There is a guy sitting on the pavement before the estate gate with a cigarette in his hand and he’s singing. His eyes are red and I look away. I can feel his pupils staring at my thighs too and I pull my skirt down even though it will come back up after the next two steps I take. Right now, I wish I could teleport — if there is anything like that. I greet the security guard — I can be respectful, but not too friendly — and get into the estate, everywhere is dark and cold, but I must act fierce and bold. Haha, pun intended.

“Ah ah madam! Nawa o, with this short skirt, you wan make man commit sin for this midnight.” The security guy barks.

“Excuse me?” — “Excuse me? Are you crazy? You smoke something this night? Abi you’re just naturally insane!” I say this in my head, and not out loud because I’m alone and his ego might quiver and he can carry me and place me on his dirty mattress and no one will hear my voice again.

“This one na first class ashawo o! You dey speak big big English.” he laughs as I walk away. “No try this one for another person o, them go humble you!”

I’m frightened, I am not ready to fight, but I will have his time another day when I am with at least two of my friends and a soldier and the sun is shining bright. This same gate abi? This same estate, okay now. I don’t stay out late most times, but I know a lot of Lagosians do. So where are you guys? I look back and I can finally catch a breath because the security is nowhere in sight.

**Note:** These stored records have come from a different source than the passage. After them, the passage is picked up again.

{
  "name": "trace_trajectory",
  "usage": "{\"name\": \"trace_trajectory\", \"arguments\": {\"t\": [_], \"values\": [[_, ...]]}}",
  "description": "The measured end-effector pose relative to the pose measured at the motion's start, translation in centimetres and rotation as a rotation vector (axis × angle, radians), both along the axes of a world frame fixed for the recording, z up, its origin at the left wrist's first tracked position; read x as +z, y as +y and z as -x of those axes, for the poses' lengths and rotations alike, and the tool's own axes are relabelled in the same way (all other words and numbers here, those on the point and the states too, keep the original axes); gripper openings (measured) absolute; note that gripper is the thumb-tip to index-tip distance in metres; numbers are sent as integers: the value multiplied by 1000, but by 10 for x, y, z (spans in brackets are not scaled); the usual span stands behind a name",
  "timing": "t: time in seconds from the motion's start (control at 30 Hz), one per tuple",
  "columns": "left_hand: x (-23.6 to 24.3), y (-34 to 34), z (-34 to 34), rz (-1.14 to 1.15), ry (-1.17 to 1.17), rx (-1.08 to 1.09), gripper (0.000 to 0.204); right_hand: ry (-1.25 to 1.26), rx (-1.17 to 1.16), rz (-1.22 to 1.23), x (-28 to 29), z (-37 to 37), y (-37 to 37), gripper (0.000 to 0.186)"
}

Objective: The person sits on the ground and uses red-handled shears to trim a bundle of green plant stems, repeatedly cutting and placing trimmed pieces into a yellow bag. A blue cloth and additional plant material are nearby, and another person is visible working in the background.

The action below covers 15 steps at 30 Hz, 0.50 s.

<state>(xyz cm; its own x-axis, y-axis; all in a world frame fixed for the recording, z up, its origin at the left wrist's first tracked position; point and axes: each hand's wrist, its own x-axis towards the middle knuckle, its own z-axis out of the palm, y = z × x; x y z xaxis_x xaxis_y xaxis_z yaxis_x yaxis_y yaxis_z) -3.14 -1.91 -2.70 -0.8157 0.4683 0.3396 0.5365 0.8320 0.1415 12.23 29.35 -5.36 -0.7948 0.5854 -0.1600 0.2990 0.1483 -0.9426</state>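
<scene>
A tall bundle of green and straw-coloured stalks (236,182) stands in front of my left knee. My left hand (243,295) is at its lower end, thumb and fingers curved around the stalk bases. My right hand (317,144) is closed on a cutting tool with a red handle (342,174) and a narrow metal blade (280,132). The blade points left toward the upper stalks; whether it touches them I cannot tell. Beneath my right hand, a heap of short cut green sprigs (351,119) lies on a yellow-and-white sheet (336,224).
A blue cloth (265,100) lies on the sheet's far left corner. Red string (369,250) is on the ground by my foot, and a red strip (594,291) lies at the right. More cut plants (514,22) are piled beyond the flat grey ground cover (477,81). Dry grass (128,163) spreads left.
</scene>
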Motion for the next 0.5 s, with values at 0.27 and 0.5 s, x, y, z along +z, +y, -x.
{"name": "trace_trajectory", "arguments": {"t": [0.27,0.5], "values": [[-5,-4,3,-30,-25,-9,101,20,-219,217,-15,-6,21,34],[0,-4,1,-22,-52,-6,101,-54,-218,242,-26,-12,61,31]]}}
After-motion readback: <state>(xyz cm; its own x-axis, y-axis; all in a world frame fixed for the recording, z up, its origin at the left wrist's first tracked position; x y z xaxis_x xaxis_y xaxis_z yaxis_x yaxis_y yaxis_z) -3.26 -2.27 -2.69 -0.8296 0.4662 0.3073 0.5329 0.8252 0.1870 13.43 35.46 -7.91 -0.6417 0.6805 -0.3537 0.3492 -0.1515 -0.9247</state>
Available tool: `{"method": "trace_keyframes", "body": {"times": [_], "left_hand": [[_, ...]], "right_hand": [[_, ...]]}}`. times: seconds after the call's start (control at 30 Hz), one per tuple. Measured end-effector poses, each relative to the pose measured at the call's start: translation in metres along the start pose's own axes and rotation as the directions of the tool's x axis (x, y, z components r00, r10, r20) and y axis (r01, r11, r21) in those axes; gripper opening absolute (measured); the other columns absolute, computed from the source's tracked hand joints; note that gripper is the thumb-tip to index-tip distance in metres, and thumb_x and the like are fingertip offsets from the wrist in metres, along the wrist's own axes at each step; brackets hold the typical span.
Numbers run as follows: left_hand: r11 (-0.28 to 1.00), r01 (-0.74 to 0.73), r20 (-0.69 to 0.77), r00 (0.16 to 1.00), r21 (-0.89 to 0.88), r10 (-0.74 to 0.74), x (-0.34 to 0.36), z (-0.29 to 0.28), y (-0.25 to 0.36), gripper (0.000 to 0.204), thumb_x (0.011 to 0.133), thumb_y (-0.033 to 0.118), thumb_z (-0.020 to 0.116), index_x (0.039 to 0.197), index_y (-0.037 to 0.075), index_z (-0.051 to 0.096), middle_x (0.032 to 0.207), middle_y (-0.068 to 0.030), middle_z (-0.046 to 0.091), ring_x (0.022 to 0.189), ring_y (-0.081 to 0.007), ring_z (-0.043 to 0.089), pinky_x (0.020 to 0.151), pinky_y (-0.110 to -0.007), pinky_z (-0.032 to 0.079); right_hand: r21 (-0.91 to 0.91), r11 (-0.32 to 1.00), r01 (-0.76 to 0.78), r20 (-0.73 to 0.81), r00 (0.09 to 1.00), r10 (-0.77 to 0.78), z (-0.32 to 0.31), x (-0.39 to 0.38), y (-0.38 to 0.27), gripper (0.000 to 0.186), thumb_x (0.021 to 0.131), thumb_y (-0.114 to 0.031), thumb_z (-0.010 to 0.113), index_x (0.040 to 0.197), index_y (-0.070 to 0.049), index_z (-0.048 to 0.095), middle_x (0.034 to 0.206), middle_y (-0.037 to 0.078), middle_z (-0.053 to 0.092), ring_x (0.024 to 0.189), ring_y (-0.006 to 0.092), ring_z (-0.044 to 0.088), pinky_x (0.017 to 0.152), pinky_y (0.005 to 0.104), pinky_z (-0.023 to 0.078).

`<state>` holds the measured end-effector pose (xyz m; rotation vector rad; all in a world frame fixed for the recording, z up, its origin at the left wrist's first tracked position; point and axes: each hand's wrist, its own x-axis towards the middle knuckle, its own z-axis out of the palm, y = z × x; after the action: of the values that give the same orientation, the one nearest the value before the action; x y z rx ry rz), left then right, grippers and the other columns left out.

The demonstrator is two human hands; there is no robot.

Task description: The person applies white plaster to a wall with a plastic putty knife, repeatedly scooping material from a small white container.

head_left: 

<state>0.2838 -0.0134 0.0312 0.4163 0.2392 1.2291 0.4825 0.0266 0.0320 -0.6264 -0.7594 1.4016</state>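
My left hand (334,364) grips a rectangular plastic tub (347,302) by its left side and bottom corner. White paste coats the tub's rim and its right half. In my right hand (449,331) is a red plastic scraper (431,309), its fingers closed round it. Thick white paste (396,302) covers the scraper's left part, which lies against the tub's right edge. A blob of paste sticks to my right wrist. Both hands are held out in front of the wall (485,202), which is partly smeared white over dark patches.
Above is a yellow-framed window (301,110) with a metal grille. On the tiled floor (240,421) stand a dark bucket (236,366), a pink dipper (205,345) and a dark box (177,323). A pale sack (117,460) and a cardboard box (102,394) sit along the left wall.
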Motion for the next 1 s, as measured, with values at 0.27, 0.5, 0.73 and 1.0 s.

It’s so cold and I’m walking down the dark narrow street of Victory Homes Estate by 12am. It wouldn’t have been this narrow if Lagos houses could have parking spaces in their compounds. I see houses here and even Rick Ross can’t stand between the gate and their door. They should park anywhere else but in the streets.

Now I’m turning into the next street before the street before my street. Yes, it’s a long walk, but I can’t explain how uncomfortable I was in that Uber (well, not until now that there is no soul on this street). I can hear laughter from afar, they sound like teenagers playing a game. Okay, some lights are on this street, yay! I can’t really see from a far distance, but I know there are people at the end of the street. God please, I know they are men because women don’t stay out late — maybe in the club but not on the streets of Victory Homes Estate.

I’m walking closer to these people and they are a bunch of guys arguing about football and my heart beats faster. Chioma, that girl was doing pepper spray giveaway but you didn’t send a DM. Look at you now, unarmed. “God, please let these men be so into their argument that they don’t notice my fair thighs. God, I won’t wear short skirt again. God, I won’t sleep off again, but work is stressful and Yewande needs me.” I’m saying my prayers and I can see four of their faces in a heated argument mentioning familiar names like Ronaldo and De Bruyne. Is there something like male privilege? I mean, I want to be out by 12am and talk with women about how more women should be out by 12 am.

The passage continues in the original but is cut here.